Furio Scarpelli, Peppino Rotunno, Giuliano Montaldo, Ettore Scola, Carlo Lizzani, Mario Monicelli, Gianni Amelio, Vincenzo Cerami Nanni Moretti, Paolo Virzì, Sabrina Ferilli, Carlo Verdone, Ferzan Ozpetek, Marco Bellocchio, Gigi Proietti e Armando Trovajoli: che cosa hanno in comune, ovvio, a parte il cinema? Roma, la Città resa ancora più Eterna dal cinema, che ha fatto dei suoi indimenticabili luoghi ancor più indimenticabili location: già, Roma è qui, anzi, Voi siete qui.
E' questo il titolo - preso in prestito da mappe e itinerari turistici - del documentario di Francesco Matera, odierno evento veneziano in sinergia tra Giornate degli Autori e Settimana della Critica. Sopralluogo dopo sopralluogo, il critico Alberto Crespi e la fotografa Angelina Chavez ci portano in giro per l'Urbe, delegando al montaggio la congiunzione magica tra i topoi su celluloide e su terreno: un attimo vedi Anna Magnani sotto il fuoco nazista di Roma città aperta, un attimo dopo la stessa via Montecuccoli all'odierno Prenestino. Davvero, un montaggio delle attrazioni, consegnato alle didascalie degli stessi artefici: il compianto Scarpelli che ricorda l'innamoramento dei non romani Risi, Fellini e De Sica per Roma, la Bellissima Magnani che sottoscrive uscendo da Cinecittà, mentre il Portonaccio è ancora quello di Totò e dei Soliti ignoti, il Pigneto quello di Pasolini e la Febbre da cavallo non è stata ancora smaltita da Gigi Proietti.
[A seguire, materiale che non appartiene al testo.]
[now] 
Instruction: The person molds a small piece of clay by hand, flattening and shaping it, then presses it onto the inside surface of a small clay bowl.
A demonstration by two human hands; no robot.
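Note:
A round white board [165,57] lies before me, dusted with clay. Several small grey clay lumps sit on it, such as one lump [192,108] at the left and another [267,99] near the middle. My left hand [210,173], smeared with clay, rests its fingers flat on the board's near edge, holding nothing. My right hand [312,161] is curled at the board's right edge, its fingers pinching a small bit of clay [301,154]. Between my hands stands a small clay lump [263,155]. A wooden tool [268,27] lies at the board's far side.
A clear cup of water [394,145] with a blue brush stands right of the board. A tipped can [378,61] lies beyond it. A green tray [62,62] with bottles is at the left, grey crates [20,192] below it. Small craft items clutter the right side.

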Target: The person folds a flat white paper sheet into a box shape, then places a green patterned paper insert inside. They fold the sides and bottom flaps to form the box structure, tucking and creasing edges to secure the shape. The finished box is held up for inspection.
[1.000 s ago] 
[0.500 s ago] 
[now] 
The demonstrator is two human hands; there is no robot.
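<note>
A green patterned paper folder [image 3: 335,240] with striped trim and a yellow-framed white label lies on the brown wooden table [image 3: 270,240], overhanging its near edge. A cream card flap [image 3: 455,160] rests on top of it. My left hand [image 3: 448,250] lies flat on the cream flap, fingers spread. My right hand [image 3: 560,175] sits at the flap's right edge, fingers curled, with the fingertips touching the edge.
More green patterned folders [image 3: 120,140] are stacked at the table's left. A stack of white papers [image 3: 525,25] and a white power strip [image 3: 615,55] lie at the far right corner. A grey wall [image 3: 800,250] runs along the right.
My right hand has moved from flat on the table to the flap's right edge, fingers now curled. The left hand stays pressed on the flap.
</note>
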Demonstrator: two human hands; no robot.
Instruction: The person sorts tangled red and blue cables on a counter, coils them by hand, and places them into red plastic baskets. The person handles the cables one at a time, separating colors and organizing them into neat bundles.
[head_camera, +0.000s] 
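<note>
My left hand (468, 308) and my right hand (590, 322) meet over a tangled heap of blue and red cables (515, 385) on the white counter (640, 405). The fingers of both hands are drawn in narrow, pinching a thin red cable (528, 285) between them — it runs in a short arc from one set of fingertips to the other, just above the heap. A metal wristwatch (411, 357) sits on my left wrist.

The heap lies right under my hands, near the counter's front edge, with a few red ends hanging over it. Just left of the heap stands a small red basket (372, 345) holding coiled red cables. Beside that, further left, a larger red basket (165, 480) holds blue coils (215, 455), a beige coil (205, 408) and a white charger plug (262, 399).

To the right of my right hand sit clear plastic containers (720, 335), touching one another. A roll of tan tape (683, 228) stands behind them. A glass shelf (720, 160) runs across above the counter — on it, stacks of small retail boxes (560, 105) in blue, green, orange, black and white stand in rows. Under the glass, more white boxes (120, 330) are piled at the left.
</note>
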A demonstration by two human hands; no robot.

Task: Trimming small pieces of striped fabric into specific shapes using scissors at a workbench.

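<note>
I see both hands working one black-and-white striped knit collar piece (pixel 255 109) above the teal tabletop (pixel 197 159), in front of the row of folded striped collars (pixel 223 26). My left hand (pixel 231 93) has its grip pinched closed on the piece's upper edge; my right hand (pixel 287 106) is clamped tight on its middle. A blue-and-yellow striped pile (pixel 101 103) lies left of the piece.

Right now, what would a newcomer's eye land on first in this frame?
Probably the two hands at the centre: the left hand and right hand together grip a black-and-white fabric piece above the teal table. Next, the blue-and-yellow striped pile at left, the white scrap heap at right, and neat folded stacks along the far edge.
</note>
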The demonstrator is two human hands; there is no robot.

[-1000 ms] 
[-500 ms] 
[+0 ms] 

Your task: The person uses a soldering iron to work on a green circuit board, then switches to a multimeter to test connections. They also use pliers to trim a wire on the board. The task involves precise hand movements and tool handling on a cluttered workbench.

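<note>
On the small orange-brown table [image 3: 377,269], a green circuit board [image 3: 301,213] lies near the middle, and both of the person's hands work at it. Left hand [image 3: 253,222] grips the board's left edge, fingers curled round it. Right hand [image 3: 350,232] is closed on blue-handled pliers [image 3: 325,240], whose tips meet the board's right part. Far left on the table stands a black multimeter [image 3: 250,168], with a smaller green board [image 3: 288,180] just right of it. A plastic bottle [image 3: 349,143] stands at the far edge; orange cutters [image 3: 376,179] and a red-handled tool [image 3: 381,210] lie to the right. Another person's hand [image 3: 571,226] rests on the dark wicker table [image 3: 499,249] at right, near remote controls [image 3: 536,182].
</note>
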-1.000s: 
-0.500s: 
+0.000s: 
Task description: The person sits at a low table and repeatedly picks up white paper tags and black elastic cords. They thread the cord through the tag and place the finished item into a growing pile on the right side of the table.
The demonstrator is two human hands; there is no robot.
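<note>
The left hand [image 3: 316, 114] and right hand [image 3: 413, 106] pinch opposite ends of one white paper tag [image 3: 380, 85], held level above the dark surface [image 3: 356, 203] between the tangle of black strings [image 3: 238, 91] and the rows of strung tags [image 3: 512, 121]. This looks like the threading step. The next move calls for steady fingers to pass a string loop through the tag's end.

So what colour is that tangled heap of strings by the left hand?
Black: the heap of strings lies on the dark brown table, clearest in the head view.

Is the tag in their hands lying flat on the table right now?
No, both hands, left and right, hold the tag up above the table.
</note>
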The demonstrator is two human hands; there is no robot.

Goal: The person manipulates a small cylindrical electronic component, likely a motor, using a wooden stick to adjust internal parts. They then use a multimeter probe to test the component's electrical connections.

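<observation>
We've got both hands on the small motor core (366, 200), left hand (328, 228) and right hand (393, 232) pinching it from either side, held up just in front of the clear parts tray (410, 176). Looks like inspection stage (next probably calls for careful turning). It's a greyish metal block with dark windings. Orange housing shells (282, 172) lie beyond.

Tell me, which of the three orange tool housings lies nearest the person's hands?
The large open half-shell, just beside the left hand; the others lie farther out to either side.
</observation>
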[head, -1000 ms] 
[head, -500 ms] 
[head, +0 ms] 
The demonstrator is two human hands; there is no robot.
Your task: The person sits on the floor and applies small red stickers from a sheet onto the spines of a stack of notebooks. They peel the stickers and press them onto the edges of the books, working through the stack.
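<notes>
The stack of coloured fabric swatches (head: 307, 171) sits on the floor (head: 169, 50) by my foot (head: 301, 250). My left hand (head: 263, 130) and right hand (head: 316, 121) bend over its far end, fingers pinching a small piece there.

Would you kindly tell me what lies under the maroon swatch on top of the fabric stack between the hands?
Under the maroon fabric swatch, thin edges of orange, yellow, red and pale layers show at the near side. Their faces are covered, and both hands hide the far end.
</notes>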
Ma non è solo memorabilia, nostalgia toponomastica, topografica e cinetica, bensì, confessione privata che passa attraverso i luoghi, trovando nitore e sostegno: la valigia è sempre quella dei sogni, con gli ideatori Crespi e Alessandro Boschi che mettono nero su bianco pellicola e terra, celluloide e marmo, passato che non passa e presente non immemore. Basti sentir parlare Bellocchio in cima all'odiato Vittoriano o Verdone che ricorda la madre e le cattoliche francesi, la mano sul cavallo e una Roma che non è più ma forse è ancora. E poi il Virgilio più celebrato, più consapevole e insieme errabondo dell'Urbe, il Moretti su Vespa di Caro Diario, che trovò nelle peripezie gommate fino a Spinaceto, fino all'anonimo pratone di Tor di Quinto il rimedio al tumore avuto due anni prima. Potenza dei luoghi “rubati” dalla settima arte, perché siano custoditi ancor più gelosamente, ancor più caramente: "caro diario", con le pagine scritte da Roma.